Wreckless Eric Returns to Memphis

It’s been 21 years since Goner Records co-owner Zac Ives happened across a Wreckless Eric cassette tape passed from Greg Cartwright to the late Jay Reatard. Another decade has passed since Wreckless Eric, aka Eric Goulden, made his Memphis debut at the original location of the Hi-Tone, thanks to Ives, who tracked him down while on vacation in England. Ever since, the punk singer/songwriter, best known for his 1977 Stiff Records hit “Whole Wide World,” has made Memphis a stop on his infrequent U.S. tours, performing at a variety of venues including Gonerfest, Burke’s Book Store, and the Galloway House. He’s played solo, with his wife Amy Rigby, and once, with reunited cult faves the Len Bright Combo on their only American tour date — coincidentally their second gig in a quarter-century. This Sunday, he returns to headline the second installment of the spring River Series at the Harbor Town Amphitheater, which begins at 3 p.m.

Eric Goulden

Goulden remembers that first Memphis gig, which occurred in July 2006, with lightning precision. “It was like playing to a lot of braying idiots,” he says. “You Memphians think you know about music because of Elvis Presley and Alex Chilton, but you know fuck all about music because you just talk about yourselves. I had to wonder, is there someone who is listening?”
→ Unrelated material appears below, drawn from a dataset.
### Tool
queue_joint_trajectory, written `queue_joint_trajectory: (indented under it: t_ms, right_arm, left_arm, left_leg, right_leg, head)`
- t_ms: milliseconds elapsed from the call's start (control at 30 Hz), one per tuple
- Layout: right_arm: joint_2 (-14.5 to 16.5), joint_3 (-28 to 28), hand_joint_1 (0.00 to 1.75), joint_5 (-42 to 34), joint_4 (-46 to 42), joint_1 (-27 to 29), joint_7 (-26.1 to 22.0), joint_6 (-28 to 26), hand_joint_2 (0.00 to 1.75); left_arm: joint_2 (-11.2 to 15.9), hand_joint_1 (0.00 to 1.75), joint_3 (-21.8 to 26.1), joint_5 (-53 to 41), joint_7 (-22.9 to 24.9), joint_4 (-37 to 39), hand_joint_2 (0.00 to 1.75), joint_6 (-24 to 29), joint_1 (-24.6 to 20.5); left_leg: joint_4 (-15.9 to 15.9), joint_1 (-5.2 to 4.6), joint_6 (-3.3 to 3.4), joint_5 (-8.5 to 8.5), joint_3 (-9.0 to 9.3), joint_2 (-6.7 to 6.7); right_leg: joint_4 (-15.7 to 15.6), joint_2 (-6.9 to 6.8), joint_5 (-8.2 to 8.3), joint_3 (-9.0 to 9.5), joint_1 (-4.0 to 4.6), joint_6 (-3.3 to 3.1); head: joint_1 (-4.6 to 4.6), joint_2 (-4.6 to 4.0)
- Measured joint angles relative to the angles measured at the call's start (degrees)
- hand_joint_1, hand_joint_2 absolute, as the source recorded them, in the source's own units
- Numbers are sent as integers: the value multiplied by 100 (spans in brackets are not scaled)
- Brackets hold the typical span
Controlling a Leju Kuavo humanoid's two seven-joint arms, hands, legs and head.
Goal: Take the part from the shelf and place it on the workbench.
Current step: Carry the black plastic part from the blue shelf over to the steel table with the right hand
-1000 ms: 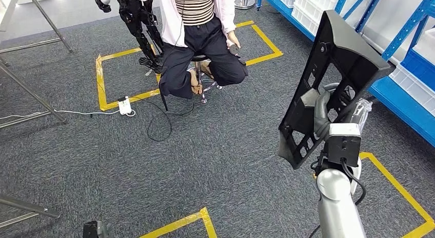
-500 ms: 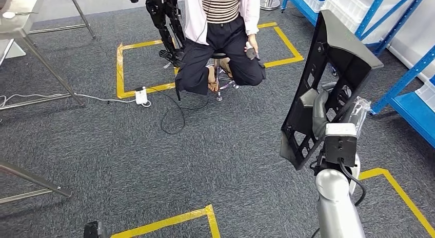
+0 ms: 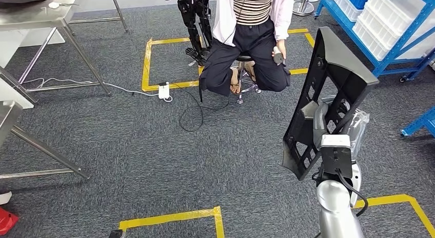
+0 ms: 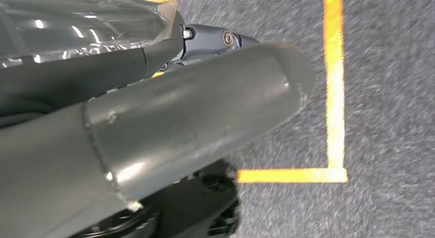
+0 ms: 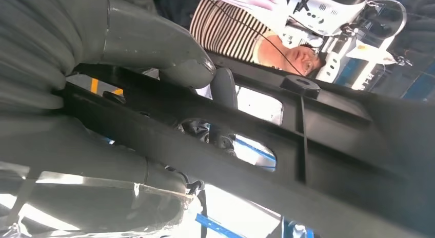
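**Black part held upright over grey carpet**

Grey carpet (image 3: 154,161) underfoot, marked with yellow tape (image 3: 174,216) in rectangles: one outline at 12 o'clock, one corner at 6 o'clock, another at 4 o'clock. Seated on a stool (image 3: 241,89) at 12 o'clock, a person (image 3: 251,38) in a striped top and dark trousers, a small dark object in one hand. Just beside the person, toward 11 o'clock, the dark legs of another robot (image 3: 195,17). Lying at 11 o'clock on the carpet, a white power strip (image 3: 164,90) with a cable trailing off toward 10 o'clock. Standing at 10 o'clock, a metal workbench (image 3: 36,15) on slanted legs; more metal legs at 9 o'clock. Ranged along 1 to 2 o'clock, blue shelving (image 3: 395,48) with white bins.

Raised at 3 o'clock, the large black moulded part (image 3: 328,94), held nearly upright and tilted slightly, ribbed cut-outs facing the camera. Gripping it from behind, the right hand (image 3: 320,115), grey thumb hooked through one of the openings; in the right wrist view, thumb (image 5: 169,56) pressed over a black rib of the part (image 5: 287,140). Well apart from both shelving and workbench.

Left hand (image 4: 154,130) seen up close in its wrist view above a corner of tape; spread or curled, cannot tell.
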Motion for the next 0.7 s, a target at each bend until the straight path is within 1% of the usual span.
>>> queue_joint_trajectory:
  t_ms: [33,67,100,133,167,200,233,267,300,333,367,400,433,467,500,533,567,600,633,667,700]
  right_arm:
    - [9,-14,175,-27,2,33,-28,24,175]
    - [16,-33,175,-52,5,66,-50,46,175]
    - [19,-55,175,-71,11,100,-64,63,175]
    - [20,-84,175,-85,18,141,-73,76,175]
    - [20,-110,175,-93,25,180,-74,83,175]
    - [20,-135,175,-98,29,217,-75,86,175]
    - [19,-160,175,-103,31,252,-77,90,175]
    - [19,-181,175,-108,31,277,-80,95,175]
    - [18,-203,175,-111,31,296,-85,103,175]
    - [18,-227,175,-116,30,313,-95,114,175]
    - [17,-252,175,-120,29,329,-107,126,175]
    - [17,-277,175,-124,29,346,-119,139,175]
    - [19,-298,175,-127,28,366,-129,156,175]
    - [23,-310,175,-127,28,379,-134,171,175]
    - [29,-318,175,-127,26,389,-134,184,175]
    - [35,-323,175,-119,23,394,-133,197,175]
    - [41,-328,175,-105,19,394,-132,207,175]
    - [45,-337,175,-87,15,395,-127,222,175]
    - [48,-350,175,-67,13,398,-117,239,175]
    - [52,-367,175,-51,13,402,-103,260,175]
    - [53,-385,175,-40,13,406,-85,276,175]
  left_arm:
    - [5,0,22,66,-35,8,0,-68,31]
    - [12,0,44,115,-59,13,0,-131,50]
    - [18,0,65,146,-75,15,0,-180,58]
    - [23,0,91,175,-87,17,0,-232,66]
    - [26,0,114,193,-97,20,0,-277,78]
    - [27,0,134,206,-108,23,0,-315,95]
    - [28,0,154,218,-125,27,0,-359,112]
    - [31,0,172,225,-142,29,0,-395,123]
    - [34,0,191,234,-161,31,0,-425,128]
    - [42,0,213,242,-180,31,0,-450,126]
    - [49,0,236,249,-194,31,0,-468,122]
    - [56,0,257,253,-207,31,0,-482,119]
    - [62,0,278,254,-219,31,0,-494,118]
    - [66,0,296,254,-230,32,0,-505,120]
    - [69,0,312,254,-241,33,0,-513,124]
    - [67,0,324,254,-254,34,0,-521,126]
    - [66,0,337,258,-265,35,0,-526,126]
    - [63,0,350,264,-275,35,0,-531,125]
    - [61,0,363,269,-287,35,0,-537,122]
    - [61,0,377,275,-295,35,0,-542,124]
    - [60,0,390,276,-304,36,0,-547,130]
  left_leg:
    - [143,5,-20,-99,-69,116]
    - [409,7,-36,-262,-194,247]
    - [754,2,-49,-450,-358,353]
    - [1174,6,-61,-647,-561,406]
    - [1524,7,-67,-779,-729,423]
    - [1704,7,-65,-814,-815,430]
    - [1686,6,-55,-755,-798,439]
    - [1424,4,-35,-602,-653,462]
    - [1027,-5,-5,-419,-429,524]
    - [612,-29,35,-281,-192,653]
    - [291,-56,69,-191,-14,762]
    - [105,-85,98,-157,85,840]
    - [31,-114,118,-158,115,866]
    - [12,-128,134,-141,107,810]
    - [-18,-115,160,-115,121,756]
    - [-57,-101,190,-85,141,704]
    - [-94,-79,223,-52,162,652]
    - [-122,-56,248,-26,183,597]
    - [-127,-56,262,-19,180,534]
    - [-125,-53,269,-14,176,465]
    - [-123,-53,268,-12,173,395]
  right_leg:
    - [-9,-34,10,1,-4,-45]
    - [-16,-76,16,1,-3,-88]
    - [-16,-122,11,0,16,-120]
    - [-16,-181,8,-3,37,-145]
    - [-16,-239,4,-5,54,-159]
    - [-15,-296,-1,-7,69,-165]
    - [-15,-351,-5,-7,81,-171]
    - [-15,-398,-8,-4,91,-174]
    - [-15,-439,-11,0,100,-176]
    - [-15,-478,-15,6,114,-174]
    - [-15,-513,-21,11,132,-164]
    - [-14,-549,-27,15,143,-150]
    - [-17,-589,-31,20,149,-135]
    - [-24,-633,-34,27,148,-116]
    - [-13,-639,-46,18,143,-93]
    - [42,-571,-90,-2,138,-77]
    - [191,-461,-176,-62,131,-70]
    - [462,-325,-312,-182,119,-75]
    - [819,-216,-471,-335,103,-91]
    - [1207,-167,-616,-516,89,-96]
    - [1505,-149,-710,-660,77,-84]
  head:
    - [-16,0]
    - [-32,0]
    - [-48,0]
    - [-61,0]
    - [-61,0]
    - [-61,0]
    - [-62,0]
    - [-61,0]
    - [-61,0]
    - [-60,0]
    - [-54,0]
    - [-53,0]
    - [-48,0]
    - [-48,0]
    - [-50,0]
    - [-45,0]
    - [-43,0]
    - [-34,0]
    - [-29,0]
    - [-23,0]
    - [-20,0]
Of the Burke’s Book Store gig in October 2012, Goulden says, “Things changed; it was the first time I felt people were listening.” The next fall, when Goulden returned to play Gonerfest, he decided that Memphis was “quite fun.”
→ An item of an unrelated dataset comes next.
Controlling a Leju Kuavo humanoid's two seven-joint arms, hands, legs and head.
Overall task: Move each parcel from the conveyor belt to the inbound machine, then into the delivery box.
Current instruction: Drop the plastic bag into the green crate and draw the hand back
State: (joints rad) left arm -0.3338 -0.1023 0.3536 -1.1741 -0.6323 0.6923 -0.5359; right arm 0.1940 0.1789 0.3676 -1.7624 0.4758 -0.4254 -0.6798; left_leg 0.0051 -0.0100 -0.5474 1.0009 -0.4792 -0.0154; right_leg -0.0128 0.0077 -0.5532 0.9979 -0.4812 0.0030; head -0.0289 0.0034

“There must be a Memphis outside of Goner Records, but I don’t know it,” Goulden says, constantly referencing the Cooper-Young record shop, as he names the landmarks he knows in the city. Burke’s is “the bookstore around the corner from Goner,” and Galloway House, where Goulden and Rigby performed in spring 2016, is “that chapel down the road from Goner.”

Yet Goulden is a fan of more than just garage rock. “I grew up loving Stax Records, Otis Redding, and Booker T. & the MGs,” he says. “I’ve never been to Graceland, but I have been driven past Elvis’ Audubon house. Memphis is fascinating — of course it is, that’s a dumb thing to say. It’s another world. You can walk around and go into the motel where Dr. Martin Luther King Jr. was shot.”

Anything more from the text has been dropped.